Many do not want to go through theological training, much less psychological training. I have a lot of concern about pastors who would like to take advantage of the present situation and give themselves accreditation that they have no basis for. I am concerned about this. In Brazil There is a group of pastors who call themselves psychotherapists. They all want to do therapy and psychoanalysis. So they give a 12-18 month course where people read some and then get certification to be a counselor. After 18 months, wherever you come from, you became a therapist and start to charge people, too. They have found a way to make this legal, but its just horrible. I believe that it’s a crisis in the churches identity, and these pastors are taking advantage of it. I think that we should put more attention on the biblical heritage, along with good training for the pastors who are fed up with the things like I have been describing. We need to allow theology to give birth to a more healthy therapy.

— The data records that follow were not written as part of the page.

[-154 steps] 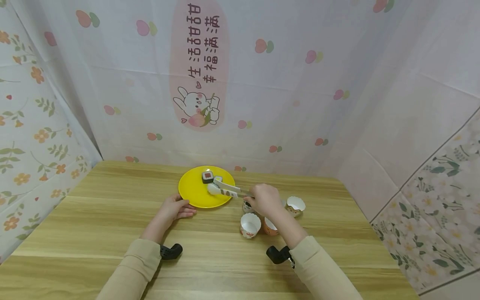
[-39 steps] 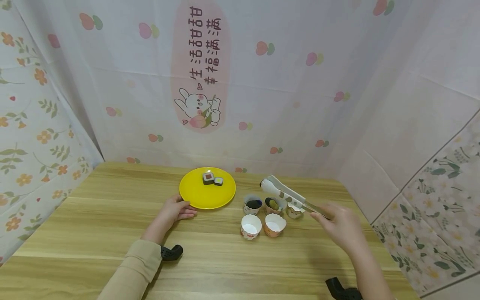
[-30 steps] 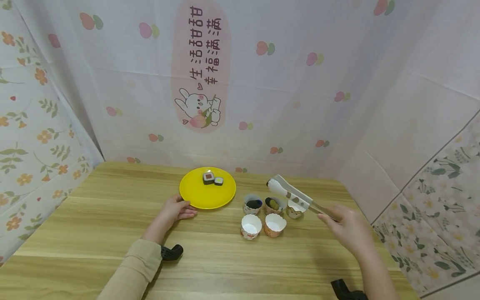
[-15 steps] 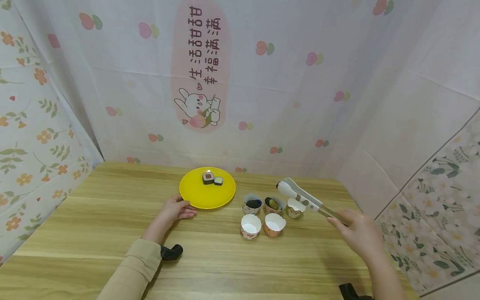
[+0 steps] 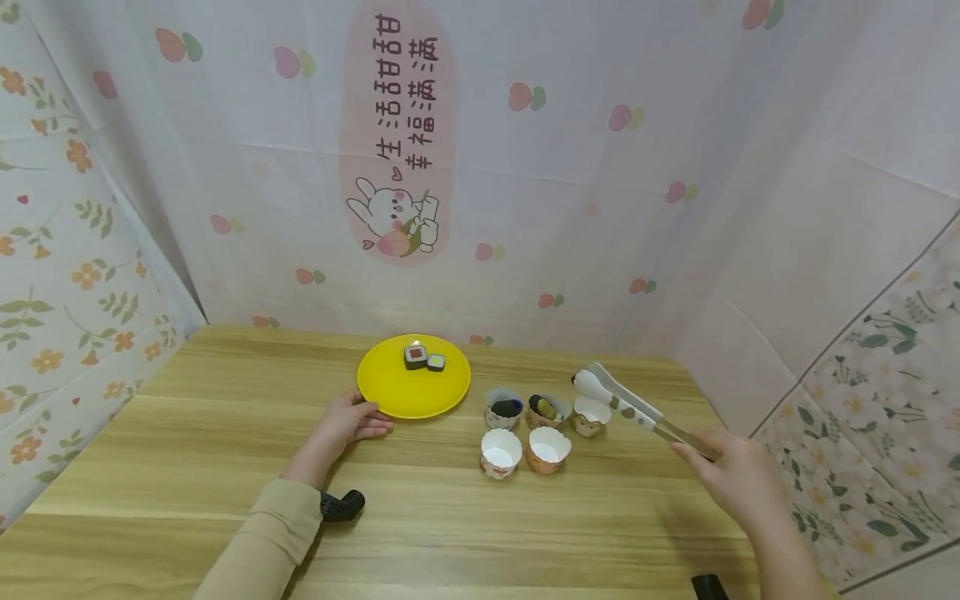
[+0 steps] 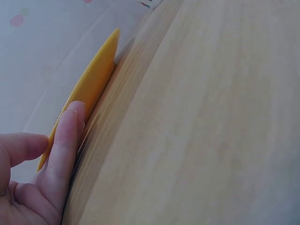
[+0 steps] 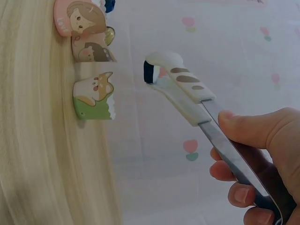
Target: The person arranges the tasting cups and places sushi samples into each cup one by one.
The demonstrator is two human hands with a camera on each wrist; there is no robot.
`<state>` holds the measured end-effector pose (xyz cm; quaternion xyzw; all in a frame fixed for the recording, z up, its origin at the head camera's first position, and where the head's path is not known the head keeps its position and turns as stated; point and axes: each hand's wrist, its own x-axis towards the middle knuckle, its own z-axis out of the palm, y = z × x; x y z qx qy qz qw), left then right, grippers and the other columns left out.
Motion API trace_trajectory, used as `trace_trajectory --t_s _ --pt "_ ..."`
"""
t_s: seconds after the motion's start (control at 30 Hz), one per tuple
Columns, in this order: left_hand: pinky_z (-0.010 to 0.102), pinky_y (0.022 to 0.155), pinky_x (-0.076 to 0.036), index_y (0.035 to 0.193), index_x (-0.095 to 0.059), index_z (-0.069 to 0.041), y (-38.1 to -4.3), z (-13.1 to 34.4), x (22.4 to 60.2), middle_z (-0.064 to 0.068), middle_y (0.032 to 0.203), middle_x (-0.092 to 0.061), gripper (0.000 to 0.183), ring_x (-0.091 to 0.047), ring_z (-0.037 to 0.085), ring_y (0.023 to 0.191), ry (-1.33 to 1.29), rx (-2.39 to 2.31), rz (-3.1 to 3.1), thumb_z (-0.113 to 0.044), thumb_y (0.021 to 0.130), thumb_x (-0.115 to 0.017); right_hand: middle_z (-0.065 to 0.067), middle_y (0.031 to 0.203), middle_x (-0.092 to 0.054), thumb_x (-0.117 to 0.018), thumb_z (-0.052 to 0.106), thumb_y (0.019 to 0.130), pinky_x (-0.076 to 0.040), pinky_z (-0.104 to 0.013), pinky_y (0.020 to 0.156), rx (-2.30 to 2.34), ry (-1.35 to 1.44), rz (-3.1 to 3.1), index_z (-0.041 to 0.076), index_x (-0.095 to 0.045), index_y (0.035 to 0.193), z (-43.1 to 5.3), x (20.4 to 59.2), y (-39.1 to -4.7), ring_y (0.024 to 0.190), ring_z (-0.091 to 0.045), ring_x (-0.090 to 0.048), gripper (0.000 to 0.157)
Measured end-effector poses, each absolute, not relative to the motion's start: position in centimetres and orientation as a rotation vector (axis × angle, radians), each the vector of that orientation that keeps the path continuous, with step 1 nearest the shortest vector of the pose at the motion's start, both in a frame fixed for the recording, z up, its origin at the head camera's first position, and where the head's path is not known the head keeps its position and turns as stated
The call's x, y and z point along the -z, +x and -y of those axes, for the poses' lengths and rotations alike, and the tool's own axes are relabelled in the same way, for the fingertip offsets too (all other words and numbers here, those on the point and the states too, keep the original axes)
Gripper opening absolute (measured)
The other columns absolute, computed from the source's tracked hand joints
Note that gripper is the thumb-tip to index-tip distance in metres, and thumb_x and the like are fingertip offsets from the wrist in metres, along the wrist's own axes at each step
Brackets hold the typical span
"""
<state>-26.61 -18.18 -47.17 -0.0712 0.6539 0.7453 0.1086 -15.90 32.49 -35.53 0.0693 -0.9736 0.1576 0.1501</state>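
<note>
My left hand pinches the near left rim of a round yellow plate; in the left wrist view its thumb lies on one face and straight fingers support the other. Two toy sushi rolls sit side by side on the plate, a larger one with a red centre and a smaller one with a yellow centre. My right hand grips metal tongs with white paw-shaped tips. Between those tips is a small dark-and-white piece, held above the rightmost paper cup.
Left of that cup stand a cup with dark pieces and another with dark and olive pieces. In front are two more paper cups, one white and one orange. A patterned curtain hangs behind the wooden table.
The tongs were at the smaller roll on the plate; that roll now lies free there. The right hand has since carried the tongs rightward over the cups, drifting right and nearer. The left hand stays.
</note>
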Motion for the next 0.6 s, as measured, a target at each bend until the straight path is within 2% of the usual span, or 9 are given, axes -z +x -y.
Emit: trace_trajectory --t_s 0.27,0.6 --pt "0.033 0.069 -0.059 0.136 -0.028 0.014 -26.5 18.2 47.2 0.016 0.085 -0.064 0.041 -0.069 0.023 0.072 -0.191 -2.198 -1.923 -0.003 0.101 -0.04 -0.025 0.099 -0.067 -0.068 0.034 0.09 -0.055 -0.052 0.06 -0.434 0.213 2.789 -0.006 -0.07 0.103 -33.2 36.1 -15.9 0.08 -0.042 -0.065 0.043" --pt "0.033 0.069 -0.059 0.133 -0.031 0.015 -26.3 18.0 47.0 0.017 0.084 -0.065 0.038 -0.069 0.023 0.072 -0.187 -2.187 -1.962 -0.002 0.101 -0.04 -0.027 0.1 -0.066 -0.066 0.041 0.089 -0.052 -0.043 0.05 -0.339 0.172 2.858 -0.007 -0.069 0.105 -34.0 36.6 -16.1 0.074 -0.04 -0.066 0.05"
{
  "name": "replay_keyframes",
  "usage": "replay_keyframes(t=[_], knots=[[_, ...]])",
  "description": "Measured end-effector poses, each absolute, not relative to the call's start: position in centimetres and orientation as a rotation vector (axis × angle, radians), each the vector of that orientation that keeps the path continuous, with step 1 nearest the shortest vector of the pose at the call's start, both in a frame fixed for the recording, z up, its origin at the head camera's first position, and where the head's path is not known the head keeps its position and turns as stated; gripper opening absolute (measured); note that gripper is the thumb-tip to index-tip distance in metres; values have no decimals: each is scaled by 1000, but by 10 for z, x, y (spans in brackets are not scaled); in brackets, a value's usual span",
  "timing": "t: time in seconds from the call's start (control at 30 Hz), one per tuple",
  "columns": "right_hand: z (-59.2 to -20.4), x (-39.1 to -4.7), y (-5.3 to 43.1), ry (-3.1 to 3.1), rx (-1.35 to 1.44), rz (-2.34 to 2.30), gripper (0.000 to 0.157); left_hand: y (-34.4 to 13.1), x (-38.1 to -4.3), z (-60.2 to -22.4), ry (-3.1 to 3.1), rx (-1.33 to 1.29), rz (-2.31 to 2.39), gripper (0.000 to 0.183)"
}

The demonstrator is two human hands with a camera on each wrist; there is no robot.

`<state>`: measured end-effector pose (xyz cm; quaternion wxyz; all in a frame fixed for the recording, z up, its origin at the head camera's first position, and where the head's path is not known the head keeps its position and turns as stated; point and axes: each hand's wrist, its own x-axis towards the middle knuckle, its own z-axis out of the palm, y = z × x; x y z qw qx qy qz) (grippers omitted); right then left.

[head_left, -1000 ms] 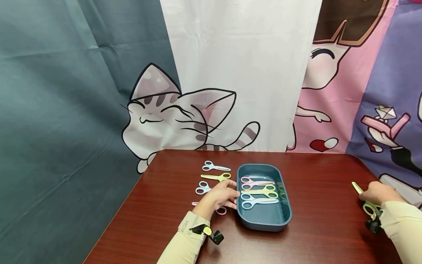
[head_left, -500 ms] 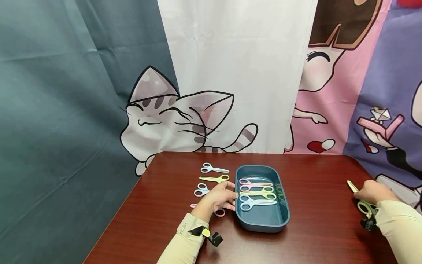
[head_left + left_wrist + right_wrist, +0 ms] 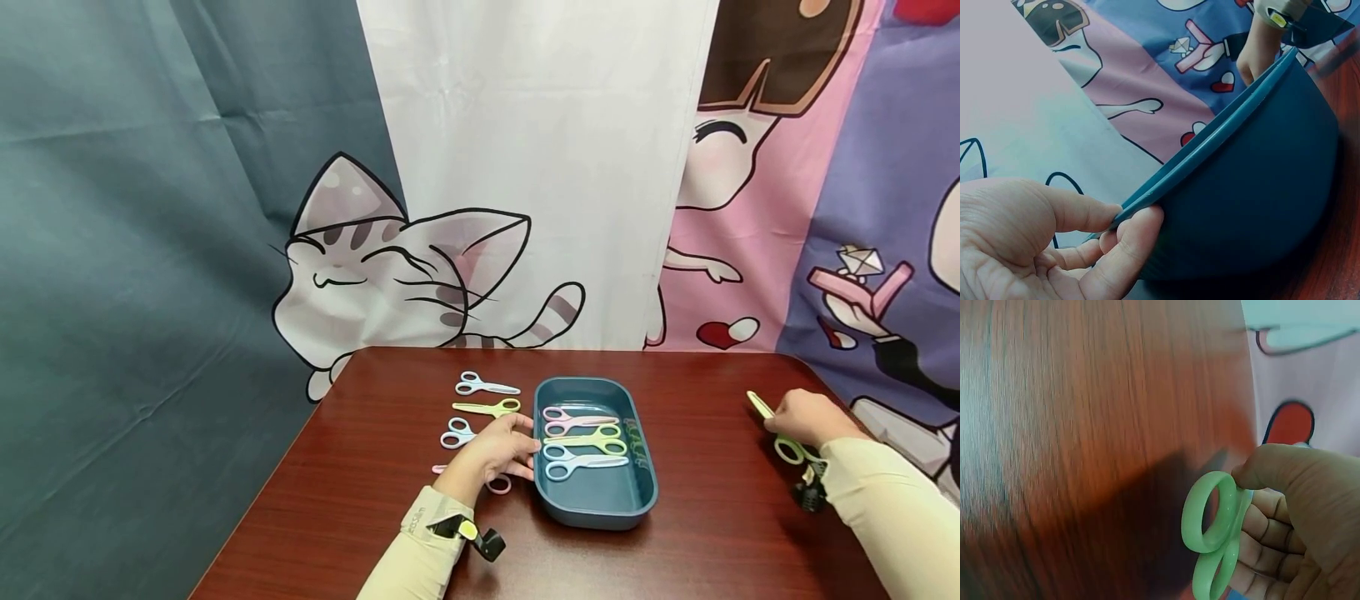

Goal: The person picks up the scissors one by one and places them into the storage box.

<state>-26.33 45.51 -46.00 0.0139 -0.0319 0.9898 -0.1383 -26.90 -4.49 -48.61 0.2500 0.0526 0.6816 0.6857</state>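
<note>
At the table's right side in the head view, my right hand [image 3: 813,417] holds a pair of light green scissors [image 3: 760,406] by the middle. The blades point to the far left, and the finger loops [image 3: 1194,519] stick out below the hand in the right wrist view. My left hand [image 3: 498,450] pinches the left rim of a dark blue plastic bin [image 3: 596,518], thumb and fingers on either side of the edge [image 3: 1210,140]. Inside the bin lie pink scissors [image 3: 588,421], yellow-green scissors [image 3: 573,440] and light blue scissors [image 3: 600,460], side by side.
Left of the bin, light blue scissors [image 3: 492,387] and yellow-green scissors [image 3: 480,409] lie on the brown wooden table [image 3: 330,500]. Another light blue pair [image 3: 467,436] and a pink pair [image 3: 497,490] are partly behind the left hand. A printed cloth [image 3: 585,167] hangs along the back edge.
My right hand has moved left across the table's right side, carrying the green scissors. The left hand keeps its hold on the bin's rim. The head view has shifted slightly.
</note>
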Motion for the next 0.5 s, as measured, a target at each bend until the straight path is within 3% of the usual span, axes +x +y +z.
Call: replay_keyframes(t=[0.2, 0.5], knots=[[-452, -274, 428, 3084, -168, -463, 14, -45, -268, -485, 1852, 150, 1872, 43], [-445, -279, 380, 3098, -312, -530, 13, -45, -269, -486, 1857, 154, 1868, 43]])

*It seems that a lot of psychologists and psychiatrists do not have very much training in theology.*

*Ageu:* Its true. They are aware of this, and they are trying to bring a few pastors and others to speak to the CPPC people. They have 16 psychology and psychiatry topics for pastors. They want to do something in a similar way to give theology for the psychiatrists. They are planning this but its not on yet. It would be nice if CPPC could organize a series of courses and give a diploma in Christian counseling. People could be psychiatrists or psychologists they are already licensed but in addition they could get a diploma in Christian counseling, with talks about integration and theology. The pastors could also get a diploma, but they would have to be seminary graduates.

*What would you like to say to the American counselors who will read this interview?*

*Ageu:* We appreciate the work that Americans have done so far in writing about counseling. Also we have the Latin American writers that we appreciate also from Peru, Argentina, and Ecuador. We appreciate what you have done, We need to allow theology to give birth to a more healthy therapy. Here is therapist directory for your help.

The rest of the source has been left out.